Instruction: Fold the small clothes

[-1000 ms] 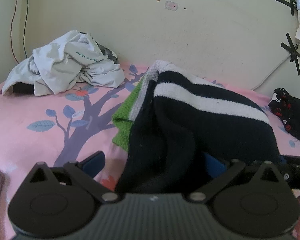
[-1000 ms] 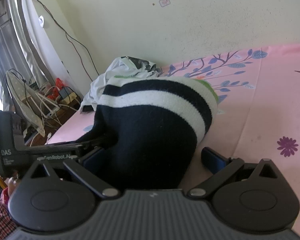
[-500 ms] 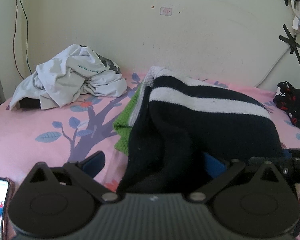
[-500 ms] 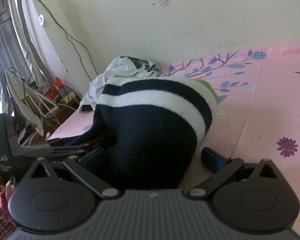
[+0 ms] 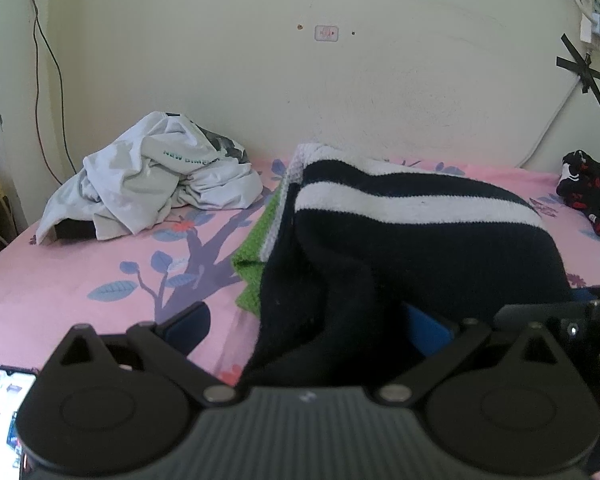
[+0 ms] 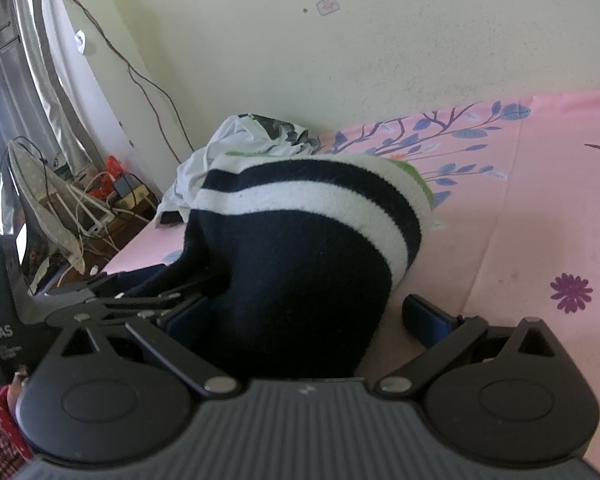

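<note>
A black knit garment with white stripes and a green band (image 5: 412, 240) lies bunched on the pink floral bedsheet (image 5: 60, 280). It also shows in the right wrist view (image 6: 300, 248). My left gripper (image 5: 308, 320) is open, its blue fingers spread wide, with the garment's near edge lying between them. My right gripper (image 6: 312, 316) is open too, fingers wide apart, the black cloth heaped between them. The left gripper's body (image 6: 4, 320) shows at the left of the right wrist view.
A crumpled white shirt (image 5: 156, 184) lies at the back left by the wall. A black and red garment (image 5: 592, 196) sits at the far right. A phone (image 5: 0, 416) lies at the bed's near left. Cables and clutter (image 6: 80, 208) stand beyond the bed's left edge.
The left wrist view has pulled back and risen slightly, so the garment and white shirt sit lower and farther. The right gripper has hardly moved. Both stay open.
</note>
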### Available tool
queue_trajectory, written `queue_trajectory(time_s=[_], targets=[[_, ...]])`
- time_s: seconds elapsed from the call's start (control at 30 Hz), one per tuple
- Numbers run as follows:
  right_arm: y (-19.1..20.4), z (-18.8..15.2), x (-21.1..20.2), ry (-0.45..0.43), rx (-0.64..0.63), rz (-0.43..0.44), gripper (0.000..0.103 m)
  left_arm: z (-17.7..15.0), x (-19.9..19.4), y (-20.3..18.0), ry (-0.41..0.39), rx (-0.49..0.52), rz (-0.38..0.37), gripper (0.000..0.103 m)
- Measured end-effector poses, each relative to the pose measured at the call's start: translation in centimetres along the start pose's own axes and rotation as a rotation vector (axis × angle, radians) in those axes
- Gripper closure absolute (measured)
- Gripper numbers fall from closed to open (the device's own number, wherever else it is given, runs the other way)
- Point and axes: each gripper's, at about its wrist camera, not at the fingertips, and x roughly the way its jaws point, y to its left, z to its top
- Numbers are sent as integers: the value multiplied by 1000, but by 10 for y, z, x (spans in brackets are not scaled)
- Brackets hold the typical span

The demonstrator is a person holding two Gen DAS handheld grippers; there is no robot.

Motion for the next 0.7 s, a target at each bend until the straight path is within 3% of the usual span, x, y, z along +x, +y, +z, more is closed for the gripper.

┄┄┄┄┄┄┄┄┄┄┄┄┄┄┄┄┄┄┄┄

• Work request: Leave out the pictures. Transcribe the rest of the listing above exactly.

• Reply:
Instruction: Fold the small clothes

[-1000 ms] 
[-1000 ms] 
[-500 ms] 
[-500 ms] 
[+0 ms] 
[+0 ms] 

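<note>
A black knit garment with white stripes and a green band (image 5: 412, 240) lies bunched on the pink floral bedsheet (image 5: 60, 280). It also shows in the right wrist view (image 6: 300, 248). My left gripper (image 5: 308, 320) is open, its blue fingers spread wide, with the garment's near edge lying between them. My right gripper (image 6: 312, 316) is open too, fingers wide apart, the black cloth heaped between them. The left gripper's body (image 6: 4, 320) shows at the left of the right wrist view.
A crumpled white shirt (image 5: 156, 184) lies at the back left by the wall. A black and red garment (image 5: 592, 196) sits at the far right. A phone (image 5: 0, 416) lies at the bed's near left. Cables and clutter (image 6: 80, 208) stand beyond the bed's left edge.
The left wrist view has pulled back and risen slightly, so the garment and white shirt sit lower and farther. The right gripper has hardly moved. Both stay open.
</note>
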### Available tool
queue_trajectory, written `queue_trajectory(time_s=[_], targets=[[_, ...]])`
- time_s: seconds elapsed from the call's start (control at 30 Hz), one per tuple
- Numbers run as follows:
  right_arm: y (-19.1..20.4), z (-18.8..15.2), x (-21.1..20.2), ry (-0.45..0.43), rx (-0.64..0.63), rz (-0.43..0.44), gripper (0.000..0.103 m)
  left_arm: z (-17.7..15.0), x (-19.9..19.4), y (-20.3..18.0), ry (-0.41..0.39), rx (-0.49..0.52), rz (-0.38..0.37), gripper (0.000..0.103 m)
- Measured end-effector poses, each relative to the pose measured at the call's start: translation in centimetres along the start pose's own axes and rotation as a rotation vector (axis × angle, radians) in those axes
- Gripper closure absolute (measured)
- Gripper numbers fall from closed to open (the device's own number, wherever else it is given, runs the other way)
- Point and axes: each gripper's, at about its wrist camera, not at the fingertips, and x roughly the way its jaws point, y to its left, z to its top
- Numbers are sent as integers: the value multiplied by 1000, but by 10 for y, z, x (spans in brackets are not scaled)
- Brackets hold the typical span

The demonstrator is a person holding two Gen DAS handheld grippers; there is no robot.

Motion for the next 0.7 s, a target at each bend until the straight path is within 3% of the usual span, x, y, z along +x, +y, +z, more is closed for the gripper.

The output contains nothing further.